The latest issue of Reason Papers is out, vol. 43:2/Fall 2023, featuring a symposium on “Neo-Aristotelian Ethical Naturalism: Philippa Foot and Ayn Rand.” Participants include Aeon Skoble (Bridgewater State University). Douglas Rasmussen (Emeritus, St. John’s University), Douglas Den Uyl (Liberty Fund), Tristan de Liège, and Timothy Sandefur (Goldwater Institute). The issue also includes the latest installment of Gary Jason’s series on political films, discussing D.W. Griffith’s “The Birth of a Nation.”
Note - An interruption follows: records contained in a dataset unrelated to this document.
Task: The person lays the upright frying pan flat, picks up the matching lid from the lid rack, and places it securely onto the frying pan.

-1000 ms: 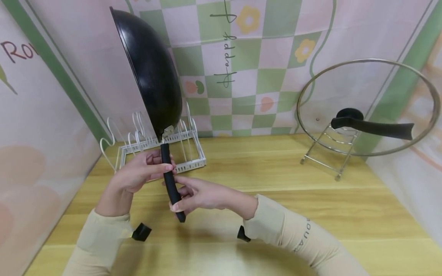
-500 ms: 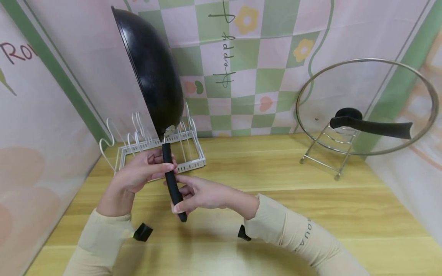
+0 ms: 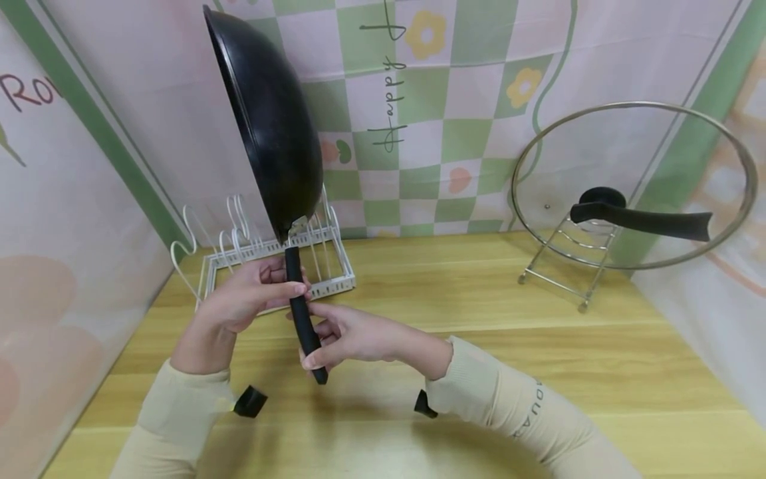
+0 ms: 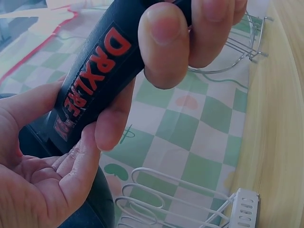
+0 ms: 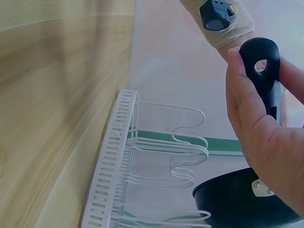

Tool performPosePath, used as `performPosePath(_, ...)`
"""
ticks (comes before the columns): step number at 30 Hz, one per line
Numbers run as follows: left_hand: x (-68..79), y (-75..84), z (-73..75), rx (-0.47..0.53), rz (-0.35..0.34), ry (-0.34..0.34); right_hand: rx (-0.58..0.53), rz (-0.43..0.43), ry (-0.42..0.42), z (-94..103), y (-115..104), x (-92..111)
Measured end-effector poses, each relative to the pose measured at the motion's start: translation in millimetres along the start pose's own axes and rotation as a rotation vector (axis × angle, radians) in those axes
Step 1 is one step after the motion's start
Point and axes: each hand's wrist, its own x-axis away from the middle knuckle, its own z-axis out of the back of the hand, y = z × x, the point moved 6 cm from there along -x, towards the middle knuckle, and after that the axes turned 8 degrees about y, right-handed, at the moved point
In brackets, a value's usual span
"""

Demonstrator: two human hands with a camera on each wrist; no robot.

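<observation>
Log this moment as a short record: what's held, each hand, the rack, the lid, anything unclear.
held item: black wok, tilted up on its side, opening toward the left of the head view
left hand: grips the handle near the wok
right hand: holds the same handle nearer its free end
rack: white wire rack on the wooden table
lid: glass lid on a metal stand, to the right
unclear: whether wok and rack touch
</observation>
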Motion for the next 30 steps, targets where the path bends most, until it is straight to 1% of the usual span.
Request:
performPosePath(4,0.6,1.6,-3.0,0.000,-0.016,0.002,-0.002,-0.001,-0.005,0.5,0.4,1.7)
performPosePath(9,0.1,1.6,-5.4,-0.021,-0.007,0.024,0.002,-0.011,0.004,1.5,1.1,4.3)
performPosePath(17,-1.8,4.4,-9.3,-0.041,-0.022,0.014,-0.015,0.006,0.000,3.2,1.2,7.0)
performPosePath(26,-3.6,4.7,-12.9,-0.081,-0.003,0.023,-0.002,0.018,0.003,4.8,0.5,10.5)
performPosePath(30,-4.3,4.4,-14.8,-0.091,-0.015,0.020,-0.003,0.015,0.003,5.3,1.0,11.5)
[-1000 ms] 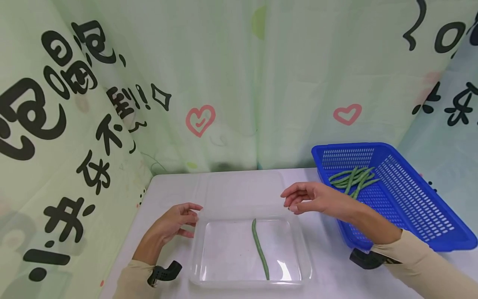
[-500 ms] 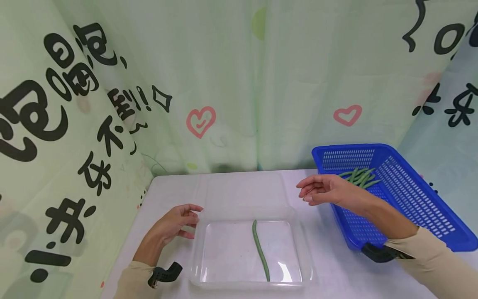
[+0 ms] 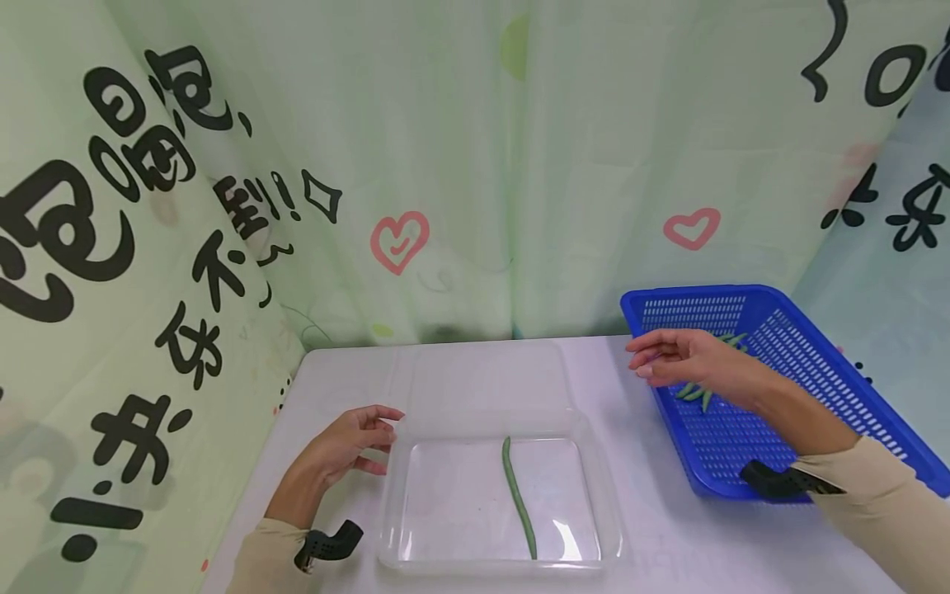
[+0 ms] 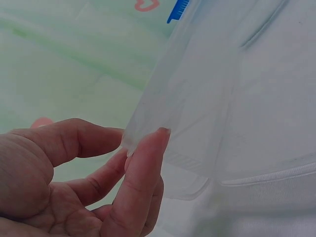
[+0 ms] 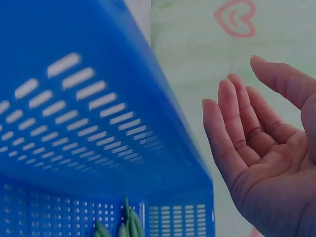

The symposium topic is particularly timely, given the recent publication of three books on closely related themes: Benjamin Lipscomb’s The Women Are Up to Something (discussing Foot alongside Elizabeth Anscombe, Iris Murdoch, and Mary Midgely), Claire Mac Cumhail and Rachael Wiseman’s Metaphysical Animals (discussing the same four philosophers), and Wolfram Eilenberger’s The Visionaries (discussing Rand alongside Hannah Arendt, Simone de Beauvoir, and Simone Weil). No Foot-Rand comparisons there, however. As it happens, the Foot-Rand parallel hit me during my first week of graduate school about three decades ago; I wrote my first paper in grad school on Foot and Rand on morality as a system of hypothetical imperatives. Mercifully, the paper has long since been lost. I’m glad that competent philosophers are now pursuing the topic.
Hats off to editor Shawn Klein (Arizona State) for his hard work on the issue.